Learning The Common Terms Of Forex Market

Learning the market is just one of the most effective ways to profit from trading in Forex. There are many terms that you will have to understand when you are dealing with foreign exchange. If you are new here, you will often hear some trading terms, including short, bullish, and bearish. These words help a trader understand the market situation and communicate with other traders effectively. You can learn more about these terms from a FX Options Broker. If a newcomer knows these terms, it’ll be easy for him to determine how this industry changes and how media and economists present the world’s trading condition.

Long and Going Long

Long use as a substitute word of ‘buy’ in trading. When a trader is going to buy a stock, he can express it by going long. If he bought it already, then he is already long. Traders go long on if they think the value of that stock will rise so that they can buy it and sell it later with high profit. The opposite can happen as well. Going long can lead the way to a loss. Example – Rita has 10 shares of X stock at $10; the total cost is $100. She decides to go long. After a couple of hours, she sells her shares at $110, where she makes a profit of $10, $1 per share. If prices go down, suppose the price stuck at $9, then she has to sell it with a loss of $1 per share.

Bull and bullish

The definition of “bull” or “bullish” arises from the bull, who strikes upward along with his horns. If a trend rises high in the market for a long time, it is marked as an uptrend or bullish market. Investors expect high while bullish because they think that it can help them to gain more profit. Being long can be spotted as a bullish action. Being a bull means the trader believes that the price of his stock will rise. A seller can react to this situation by buying more lots or go long on. To know more about the bulls and uptrend, you may visit Saxo capital markets and learn more about the basics of trading. Once you develop a strongly basic, you should be able to manage the risk factor classically.

Short and shorting

Sell something at a high price and then buy them at a low cost means “being short” or “shorting”. Generally, a trader buys something at a low price first then sells it at a high price. The inverse can happen too. A seller can sell his stock at a high price first, then buy them at a low cost. Example – Rita has sold 10 shares of X stock at $10 per share. So she’ll receive $100. When the price goes down, she will buy 10 shares at $9, where she will make a profit of $10 in total. Whatever, if the price moves up to $11, she has to lose $10.

Bear and Bearish

“Bear” or “bearish” signifies the reverse of “bull” or “bullish”. It represents that the price of a stock is going to down. It is pictured as a bear who strikes downward the bulls by pushing the price down. A bear market is where prices are going down in the chart, which is also defined as a downtrend. A trader with a bearish attitude can react to this change by selling his asset or go on short.

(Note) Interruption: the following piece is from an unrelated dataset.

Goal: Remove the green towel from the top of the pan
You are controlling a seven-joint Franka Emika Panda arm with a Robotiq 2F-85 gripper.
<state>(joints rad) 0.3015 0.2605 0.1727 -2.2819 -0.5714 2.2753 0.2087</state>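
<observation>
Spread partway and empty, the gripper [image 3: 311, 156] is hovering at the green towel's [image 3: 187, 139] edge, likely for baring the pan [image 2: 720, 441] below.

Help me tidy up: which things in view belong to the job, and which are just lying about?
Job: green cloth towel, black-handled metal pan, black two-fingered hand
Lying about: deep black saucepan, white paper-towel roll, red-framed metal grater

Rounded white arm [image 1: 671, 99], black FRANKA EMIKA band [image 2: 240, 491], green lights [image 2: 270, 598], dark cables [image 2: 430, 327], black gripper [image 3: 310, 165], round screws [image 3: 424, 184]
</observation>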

Above mentioned terms are the most common terms in the trading world. When one is dealing with this trading business, he will find that there are many different terms that he will need to know. Some are very common and that he can use them every day. However, some terms are more technical, so one must be sure that he understands what those terms mean. By understanding them, a trader will be able to make the best trades possible.